◆ **What needs to be done**: Leaving the pictures aside, return the listing exactly as it appears.

◆ **Source material**:

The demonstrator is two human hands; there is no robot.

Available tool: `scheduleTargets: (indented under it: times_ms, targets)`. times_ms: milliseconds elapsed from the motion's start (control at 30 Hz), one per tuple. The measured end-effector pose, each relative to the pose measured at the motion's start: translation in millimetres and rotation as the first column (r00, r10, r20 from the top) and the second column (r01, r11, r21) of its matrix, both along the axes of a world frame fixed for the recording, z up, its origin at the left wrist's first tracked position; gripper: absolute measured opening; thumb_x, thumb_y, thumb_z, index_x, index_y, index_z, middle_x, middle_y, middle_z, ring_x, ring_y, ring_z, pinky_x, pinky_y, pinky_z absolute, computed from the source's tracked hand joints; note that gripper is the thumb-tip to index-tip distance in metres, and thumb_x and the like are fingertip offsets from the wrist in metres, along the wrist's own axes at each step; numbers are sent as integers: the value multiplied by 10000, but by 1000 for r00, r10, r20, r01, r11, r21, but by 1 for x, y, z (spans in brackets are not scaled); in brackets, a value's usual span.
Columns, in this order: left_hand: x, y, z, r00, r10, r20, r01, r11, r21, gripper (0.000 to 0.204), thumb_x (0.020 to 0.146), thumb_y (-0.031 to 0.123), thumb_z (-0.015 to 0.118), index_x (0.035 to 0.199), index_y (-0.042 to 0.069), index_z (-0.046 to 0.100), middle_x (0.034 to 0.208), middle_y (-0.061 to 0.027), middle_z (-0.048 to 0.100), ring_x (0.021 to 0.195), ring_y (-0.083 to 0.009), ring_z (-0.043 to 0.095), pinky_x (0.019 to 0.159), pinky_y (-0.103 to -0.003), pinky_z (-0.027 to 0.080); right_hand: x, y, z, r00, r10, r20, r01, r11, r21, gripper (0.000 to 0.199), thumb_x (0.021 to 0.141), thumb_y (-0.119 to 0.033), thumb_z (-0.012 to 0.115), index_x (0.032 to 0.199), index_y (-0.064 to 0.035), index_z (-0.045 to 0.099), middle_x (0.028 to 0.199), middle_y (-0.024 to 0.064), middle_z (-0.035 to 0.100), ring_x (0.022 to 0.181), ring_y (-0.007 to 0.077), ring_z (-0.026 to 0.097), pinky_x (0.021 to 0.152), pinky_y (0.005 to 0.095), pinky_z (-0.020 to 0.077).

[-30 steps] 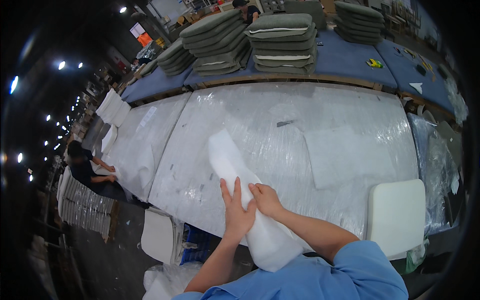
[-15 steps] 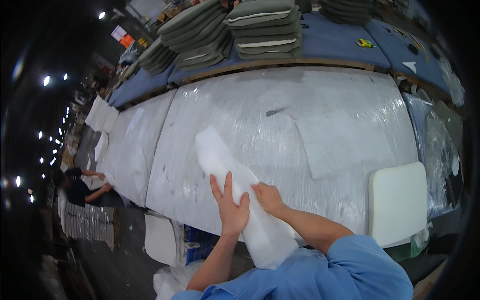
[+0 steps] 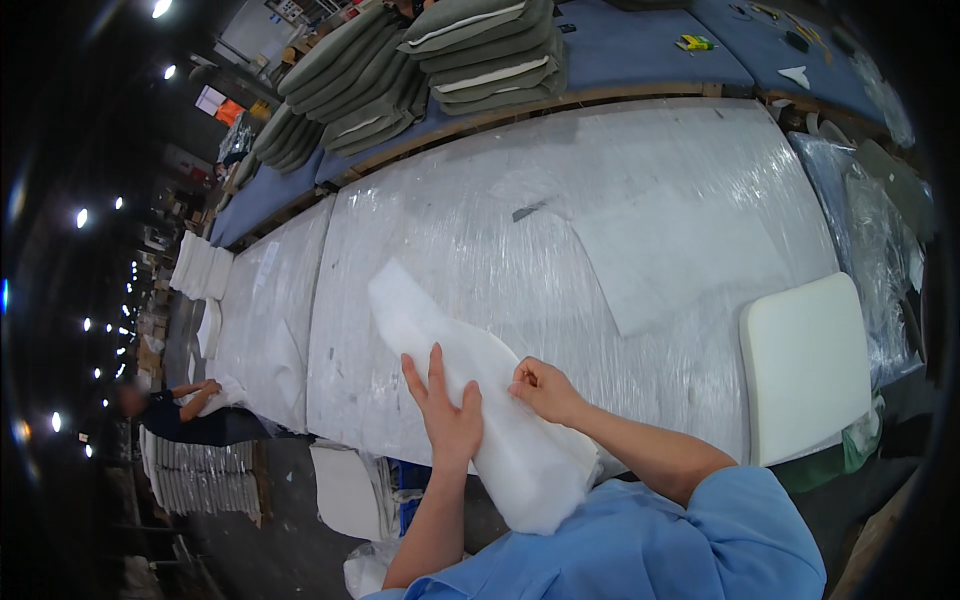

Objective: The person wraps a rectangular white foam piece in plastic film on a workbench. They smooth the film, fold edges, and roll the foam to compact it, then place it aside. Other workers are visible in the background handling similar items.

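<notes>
A long piece of soft white wadding (image 3: 520, 455) lies over the near table edge, its close end against my blue shirt. A loose layer's edge curves along its right side, and whether a foam core lies inside I cannot tell. My left hand (image 3: 447, 415) rests on top of the wadding with fingers spread, pressing it. My right hand (image 3: 545, 390) has its fingertips pinched together at the wadding's right edge. Under both is a worktable (image 3: 420, 240) wrapped in clear, shiny plastic film.
A white foam cushion (image 3: 810, 370) lies at the table's right edge. A thin white sheet (image 3: 680, 265) is spread farther back. Grey-green cushions (image 3: 490, 60) are stacked on the blue bench (image 3: 640, 50) beyond. Another person (image 3: 190, 420) works at the far left.
My right hand has curled from resting on the wadding into a pinch at its edge, and the wadding there spreads wider. The whole view has shifted and tilted slightly.
</notes>
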State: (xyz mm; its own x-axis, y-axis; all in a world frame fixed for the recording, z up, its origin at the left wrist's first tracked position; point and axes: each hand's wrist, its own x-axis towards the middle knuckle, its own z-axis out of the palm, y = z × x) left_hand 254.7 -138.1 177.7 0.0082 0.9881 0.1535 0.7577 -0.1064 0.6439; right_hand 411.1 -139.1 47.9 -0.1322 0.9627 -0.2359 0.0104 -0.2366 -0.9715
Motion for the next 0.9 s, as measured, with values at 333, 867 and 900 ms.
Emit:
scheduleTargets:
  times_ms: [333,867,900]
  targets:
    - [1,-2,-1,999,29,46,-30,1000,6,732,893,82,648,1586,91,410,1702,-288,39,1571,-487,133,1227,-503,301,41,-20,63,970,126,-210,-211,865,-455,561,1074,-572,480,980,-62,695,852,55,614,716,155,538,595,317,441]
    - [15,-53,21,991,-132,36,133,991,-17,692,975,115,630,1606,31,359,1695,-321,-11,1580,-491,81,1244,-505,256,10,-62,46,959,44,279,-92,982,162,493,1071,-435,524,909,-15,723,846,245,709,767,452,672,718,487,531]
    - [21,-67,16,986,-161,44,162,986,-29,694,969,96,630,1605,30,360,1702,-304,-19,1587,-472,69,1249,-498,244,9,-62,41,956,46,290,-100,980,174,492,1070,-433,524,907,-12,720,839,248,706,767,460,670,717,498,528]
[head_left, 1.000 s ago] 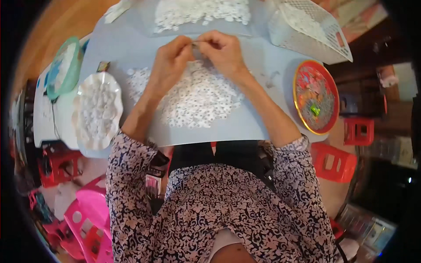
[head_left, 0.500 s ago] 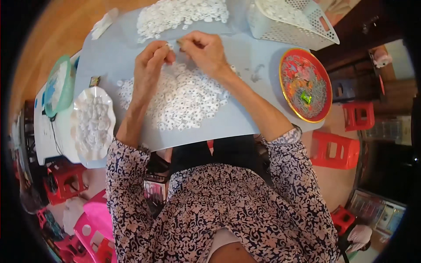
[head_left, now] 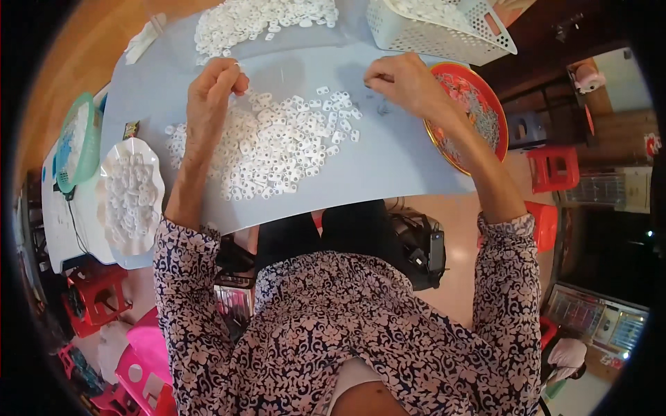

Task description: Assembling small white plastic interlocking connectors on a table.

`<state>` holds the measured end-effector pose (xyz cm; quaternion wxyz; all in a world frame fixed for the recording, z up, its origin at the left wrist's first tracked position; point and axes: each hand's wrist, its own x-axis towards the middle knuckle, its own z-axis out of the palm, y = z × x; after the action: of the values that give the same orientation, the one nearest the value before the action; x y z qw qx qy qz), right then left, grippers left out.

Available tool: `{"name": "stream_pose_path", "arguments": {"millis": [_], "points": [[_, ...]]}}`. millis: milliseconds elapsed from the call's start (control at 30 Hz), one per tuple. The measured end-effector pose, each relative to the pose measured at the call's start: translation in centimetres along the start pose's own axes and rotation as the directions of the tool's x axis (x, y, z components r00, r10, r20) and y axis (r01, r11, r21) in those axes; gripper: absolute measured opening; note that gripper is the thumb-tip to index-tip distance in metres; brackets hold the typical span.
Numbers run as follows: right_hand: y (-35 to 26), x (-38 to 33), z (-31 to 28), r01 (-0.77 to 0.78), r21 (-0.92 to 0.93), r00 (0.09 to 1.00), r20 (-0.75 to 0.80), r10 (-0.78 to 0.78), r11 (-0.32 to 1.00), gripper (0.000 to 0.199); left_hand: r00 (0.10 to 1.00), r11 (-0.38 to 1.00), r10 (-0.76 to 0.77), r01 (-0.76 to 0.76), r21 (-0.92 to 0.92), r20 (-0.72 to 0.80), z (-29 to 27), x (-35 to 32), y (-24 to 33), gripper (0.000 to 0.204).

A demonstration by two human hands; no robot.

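White perforated plastic basket [head_left: 444, 31] holding white pieces, scalloped white dish [head_left: 130, 197] likewise filled, round red tray [head_left: 472, 114], left hand [head_left: 211, 93] fingertips pinched on small white plastic ring [head_left: 238, 66] above loose pile of white rings [head_left: 270, 149], right hand [head_left: 402, 83] fingers curled together, contents indiscernible.

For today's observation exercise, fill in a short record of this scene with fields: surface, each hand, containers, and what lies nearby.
Surface: pale blue table, seen from above.
Left hand: raised over the near pile of small white pieces, fingers pinched; what they hold is too small to tell.
Right hand: on the table beside the red round tray, fingers curled.
Containers: white lattice basket at the far edge; white scalloped dish of pieces on the left; green basket.
Nearby: second far pile of white pieces; red stools.
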<state>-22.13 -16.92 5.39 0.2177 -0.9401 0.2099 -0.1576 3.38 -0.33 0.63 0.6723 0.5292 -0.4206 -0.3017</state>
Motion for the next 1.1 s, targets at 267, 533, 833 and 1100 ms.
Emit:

◆ **Result below**:
The demonstrator is two human hands; there is no robot.

Available tool: `scheduleTargets: (indented under it: times_ms, targets)`. times_ms: milliseconds elapsed from the motion's start (control at 30 Hz), one per tuple. The measured end-effector pose, each relative to the pose measured at the motion's start: translation in millimetres and rotation as the first column (r00, r10, r20 from the top) and the second column (r01, r11, r21) of its matrix, both along the axes of a world frame fixed for the recording, z up, its origin at the left wrist's first tracked position; gripper: absolute measured opening; thumb_x, thumb_y, thumb_z, index_x, index_y, index_z, middle_x, middle_y, middle_z, ring_x, ring_y, ring_z, pinky_x, pinky_y, pinky_z absolute, computed from the source's tracked hand joints; note that gripper is the thumb-tip to index-tip distance in metres, and thumb_x and the like are fingertip offsets from the wrist in metres, along the wrist's own axes at each step; numbers are sent as integers: the value multiplied by 10000, but by 1000 for r00, r10, r20, r01, r11, r21, but by 1 for x, y, z (spans in brackets are not scaled); in brackets, a value's usual span.
Columns, in this order: left_hand: x, y, z, r00, r10, r20, r01, r11, r21, gripper (0.000 to 0.204), thumb_x (0.020 to 0.146), thumb_y (-0.031 to 0.123), thumb_z (-0.015 to 0.118), index_x (0.035 to 0.199), index_y (-0.042 to 0.069), index_z (-0.046 to 0.100), middle_x (0.034 to 0.208), middle_y (-0.061 to 0.027), middle_z (-0.048 to 0.100), ring_x (0.021 to 0.195), ring_y (-0.083 to 0.009), ring_z (-0.043 to 0.095), pinky_x (0.019 to 0.159), pinky_y (-0.103 to -0.003), pinky_z (-0.027 to 0.080); right_hand: x, y, z, r00, r10, r20, r01, r11, r21, gripper (0.000 to 0.199), thumb_x (0.021 to 0.141), thumb_y (-0.119 to 0.033), thumb_z (-0.012 to 0.115), index_x (0.032 to 0.199), index_y (-0.064 to 0.035), index_z (-0.045 to 0.099), middle_x (0.028 to 0.199), middle_y (-0.024 to 0.064), middle_z (-0.035 to 0.100), ring_x (0.022 to 0.181), ring_y (-0.007 to 0.077), ring_z (-0.026 to 0.097), pinky_x (0.021 to 0.152), pinky_y (0.005 to 0.095), pinky_z (-0.020 to 0.077).

[-30 steps] 
[-15 steps] 
[+0 steps] 

Objective: The person wraps a rectangular white foam piece in plastic film on a workbench. They smooth the film, fold edges, and roll the foam to compact it, then place it aside. Other workers are visible in the background handling similar items.

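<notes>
A long piece of soft white wadding (image 3: 520, 455) lies over the near table edge, its close end against my blue shirt. A loose layer's edge curves along its right side, and whether a foam core lies inside I cannot tell. My left hand (image 3: 447, 415) rests on top of the wadding with fingers spread, pressing it. My right hand (image 3: 545, 390) has its fingertips pinched together at the wadding's right edge. Under both is a worktable (image 3: 420, 240) wrapped in clear, shiny plastic film.
A white foam cushion (image 3: 810, 370) lies at the table's right edge. A thin white sheet (image 3: 680, 265) is spread farther back. Grey-green cushions (image 3: 490, 60) are stacked on the blue bench (image 3: 640, 50) beyond. Another person (image 3: 190, 420) works at the far left.
My right hand has curled from resting on the wadding into a pinch at its edge, and the wadding there spreads wider. The whole view has shifted and tilted slightly.
</notes>
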State: (xyz mm; its own x-axis, y-axis; all in a world frame fixed for the recording, z up, its origin at the left wrist's first tracked position; point and axes: each hand's wrist, its own x-axis towards the middle knuckle, its own z-axis out of the palm, y = z × x) left_hand 254.7 -138.1 177.7 0.0082 0.9881 0.1535 0.7577 -0.1064 0.6439; right_hand 411.1 -139.1 47.9 -0.1322 0.9627 -0.2359 0.0104 -0.2366 -0.9715
Motion for the next 0.9 s, as measured, with values at 333, 867 and 900 ms.
Emit:
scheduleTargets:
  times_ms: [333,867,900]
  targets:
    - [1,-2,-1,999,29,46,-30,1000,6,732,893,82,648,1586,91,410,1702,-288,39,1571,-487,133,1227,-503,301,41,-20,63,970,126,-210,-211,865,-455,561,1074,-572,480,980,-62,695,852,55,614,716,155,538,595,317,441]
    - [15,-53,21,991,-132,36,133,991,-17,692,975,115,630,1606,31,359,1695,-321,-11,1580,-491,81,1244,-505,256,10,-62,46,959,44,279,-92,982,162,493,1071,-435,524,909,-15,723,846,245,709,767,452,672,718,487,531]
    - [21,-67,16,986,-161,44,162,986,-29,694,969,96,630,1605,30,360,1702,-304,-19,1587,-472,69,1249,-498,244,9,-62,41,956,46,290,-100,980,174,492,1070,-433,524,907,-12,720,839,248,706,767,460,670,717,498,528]
[head_left, 1.000 s ago] 
[head_left, 0.500 s ago] 
[head_left, now] 

Task description: Assembling small white plastic interlocking connectors on a table.

`<state>` holds the measured end-effector pose (xyz cm; quaternion wxyz; all in a world frame fixed for the recording, z up, its origin at the left wrist's first tracked position; point and axes: each hand's wrist, its own x-axis towards the middle knuckle, its own z-axis out of the palm, y = z × x; after the action: of the values that give the same orientation, the one nearest the value before the action; x y z qw qx qy qz), right then left, grippers left out.

Available tool: `{"name": "stream_pose_path", "arguments": {"millis": [_], "points": [[_, ...]]}}`. millis: milliseconds elapsed from the call's start (control at 30 Hz), one per tuple. The measured end-effector pose, each relative to the pose measured at the call's start: translation in centimetres along the start pose's own axes and rotation as the directions of the tool's x axis (x, y, z components r00, r10, r20) and y axis (r01, r11, r21) in those axes; gripper: absolute measured opening; note that gripper is the thumb-tip to index-tip distance in metres; brackets hold the typical span.
Numbers run as follows: right_hand: y (-35 to 26), x (-38 to 33), z (-31 to 28), r01 (-0.77 to 0.78), r21 (-0.92 to 0.93), r00 (0.09 to 1.00), r20 (-0.75 to 0.80), r10 (-0.78 to 0.78), r11 (-0.32 to 1.00), gripper (0.000 to 0.199); left_hand: r00 (0.10 to 1.00), r11 (-0.38 to 1.00), r10 (-0.76 to 0.77), r01 (-0.76 to 0.76), r21 (-0.92 to 0.92), r20 (-0.72 to 0.80), z (-29 to 27), x (-35 to 32), y (-24 to 33), gripper (0.000 to 0.204).

A demonstration by two human hands; no robot.

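White perforated plastic basket [head_left: 444, 31] holding white pieces, scalloped white dish [head_left: 130, 197] likewise filled, round red tray [head_left: 472, 114], left hand [head_left: 211, 93] fingertips pinched on small white plastic ring [head_left: 238, 66] above loose pile of white rings [head_left: 270, 149], right hand [head_left: 402, 83] fingers curled together, contents indiscernible.

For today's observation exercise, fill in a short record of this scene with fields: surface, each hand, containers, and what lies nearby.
Surface: pale blue table, seen from above.
Left hand: raised over the near pile of small white pieces, fingers pinched; what they hold is too small to tell.
Right hand: on the table beside the red round tray, fingers curled.
Containers: white lattice basket at the far edge; white scalloped dish of pieces on the left; green basket.
Nearby: second far pile of white pieces; red stools.
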<state>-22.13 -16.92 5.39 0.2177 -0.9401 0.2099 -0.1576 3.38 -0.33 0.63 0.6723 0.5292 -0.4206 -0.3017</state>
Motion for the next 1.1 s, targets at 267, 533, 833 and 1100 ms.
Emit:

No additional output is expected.